The other volunteer, Claire, was also talking about her experience in Estonia, EVS and Erasmus + program and about the situation in France right now. Claire had an occasion to share about EVS and mobility programs, as the students were willing to have an international experience after graduation. Since this program is not famous enough and she would have been happy to hear about it in high school. She wanted to share this with the students and hope some of these students will take this opportunity! After a short introduction she did a global presentation of France, and decided to talk about what’s going on in France with the yellow jackets demonstrations. The interest of the presentation was to give a new insight to the students, different than what they can hear in Estonian or international medias. It was also an interesting position to be in, as an outsider speaker. She didn’t stay in a neutral perspective like the teachers usually do. “Politics in Estonia and in France are very different, so it was interesting to compare both. We spoke about voting and for her it was surprising to know that here, voting right starts at 16 years-old for local elections. It’s 18 years-old in France and lowering it to 16 is being discussed right now. Their favorite part was when I was saying that when I moved here, I firstly found Estonians super rude.” To her, they’re into auto depreciation humor!
Two volunteers, Anne and Nora, made a presentations about Germany together! Both of them researched a little bit by themselves, in the end they tried to connect the things they found out. But shortly they realised that it will be a little bit too long. So Nora did the introduction to Germany and some facts and Anne talked about politics. I can imagine how nervous were they before the presentation. Talking about German politics and e.g. explaining the problem of right-wing populism was interesting on the one hand but on the other hand Anne was not so fond of her country of origin because she cannot share these views. Later she noticed, however, that even a small country like Estonia had similar problems. In the end they had ten minutes left to answer questions and maybe discuss some topics. Quickly the students asked them questions about their EVS and Germany. And the students were very talkative which was very surprising for Nora since estonians are normally so quiet. She said that she hopes that this was a good sign.
One of the other volunteers from Greece, Dimitra, shared her impression. She said that when you are volunteer you try to do different stuff for the first time. One of these things is a presentation of your country .”How difficult can it be? you ask yourself with a lot of confidence. But at the same time you catch yourself searching for different kind of questions and information because you imagine that they will ask you something that you don’t know.” So that was the mood the day before the presentation. “Ιn Tallinna 32. Keskkool everything was great – the students were welcoming and the teacher too, she was there when you feel that you don’t have anything to say and made me feel more comfortable.”
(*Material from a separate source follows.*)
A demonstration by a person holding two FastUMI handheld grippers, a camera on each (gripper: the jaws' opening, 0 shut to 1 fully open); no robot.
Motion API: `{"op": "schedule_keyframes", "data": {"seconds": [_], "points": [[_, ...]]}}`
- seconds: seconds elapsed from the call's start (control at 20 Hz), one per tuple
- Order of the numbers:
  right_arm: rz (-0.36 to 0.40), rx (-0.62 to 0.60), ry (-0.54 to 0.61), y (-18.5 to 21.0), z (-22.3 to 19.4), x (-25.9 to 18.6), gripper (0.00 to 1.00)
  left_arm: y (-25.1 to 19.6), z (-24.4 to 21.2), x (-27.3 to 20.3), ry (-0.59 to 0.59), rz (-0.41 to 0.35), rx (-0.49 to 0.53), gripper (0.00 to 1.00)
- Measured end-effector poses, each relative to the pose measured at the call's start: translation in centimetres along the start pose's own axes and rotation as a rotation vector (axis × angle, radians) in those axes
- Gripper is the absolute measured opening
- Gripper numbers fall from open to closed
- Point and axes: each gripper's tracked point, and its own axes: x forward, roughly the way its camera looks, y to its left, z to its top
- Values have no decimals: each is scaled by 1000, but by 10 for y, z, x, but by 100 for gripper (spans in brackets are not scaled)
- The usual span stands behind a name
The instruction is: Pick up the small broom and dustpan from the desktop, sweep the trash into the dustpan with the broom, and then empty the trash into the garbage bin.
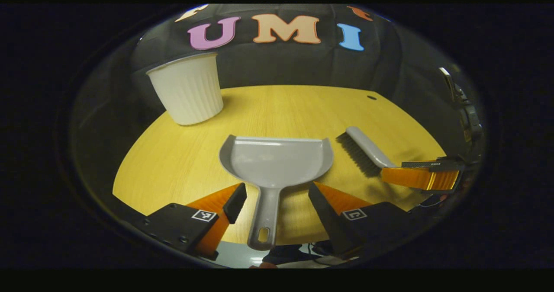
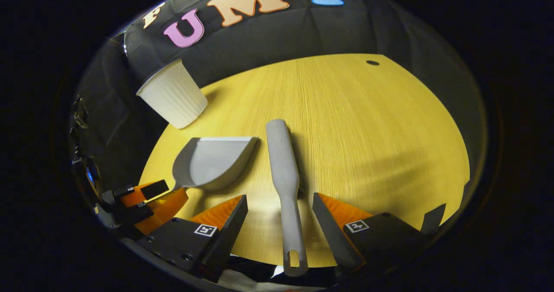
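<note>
Tongs are both wide open: left tongs (image 1: 277, 199) around the dustpan (image 1: 277, 162) handle, right tongs (image 2: 279, 212) around the broom (image 2: 285, 184) handle, not squeezing.

- Desktop (image 1: 285, 110): pale wood grain, smooth, slight sheen.
- Dustpan (image 1: 277, 160) and broom (image 2: 283, 175): grey plastic, matt; dark bristles.
- Garbage bin (image 1: 188, 91): white, ribbed plastic.
- Booth wall: black cloth.
</note>
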Motion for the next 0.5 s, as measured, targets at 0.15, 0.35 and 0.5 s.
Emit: {"op": "schedule_keyframes", "data": {"seconds": [0.15,0.35,0.5], "points": [[51,17,-246,24,65,-62,91,5,55,-34,-139,17,17,90],[57,-31,-582,52,126,-147,90,11,150,-86,-436,39,-30,90],[14,-110,-729,53,135,-199,90,10,211,-131,-704,49,-28,89]]}}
After Greece, students had the opportunity to know more about Spanish culture, political and social issues in the school. The day of the presentation, as usual, Silvia was pretty nervous, because it was the first time that she was doing a presentation completely in English. Silvia told that the teacher was super nice and friendly so she started to relax. Silvia arrived earlier so the teacher invited her to dance a traditional Estonian dance with her group during a little break that they have. It’s something that they always do apparently, and she kindly invited me. After her presentation. students had really nice words and interesting questions to her. After that, the teacher congratulated her and told that she really liked Silvia’s presentation and the topics that she talked about.
Volunteer from Russia, Alexandra, prepared a little film (in English) about Russia and people living there and after discussed advantages and difficulties of the russian life. They compared Russia and Estonia in some social and political aspects and everyday life. In the end of the lesson they played online quiz. For sure, one lesson was not enough to discuss everything Alexandra wanted, but youngsters could learn many things.
On the last day, it was time for Hendrik and Annika – volunteers from Germany. But that presentation was not just about German culture in general (especially Swabian and Badish culture) but about prejudice and how to deal with it. This involved some discussions with the students: Why do people have prejudice? Do you know any prejudice about Germans? “I think they really liked being involved in the presentation too instead of just listening all the time.” Hendrik and Annika also talked a lot about German and Estonian prejudices and their own experiences with it. In the end, they promoted the EVS too and answered their questions about voluntary life. To overall, it was a nice opportunity to do something else than our normal work and to share our experiences with others, who might want to become a volunteer too.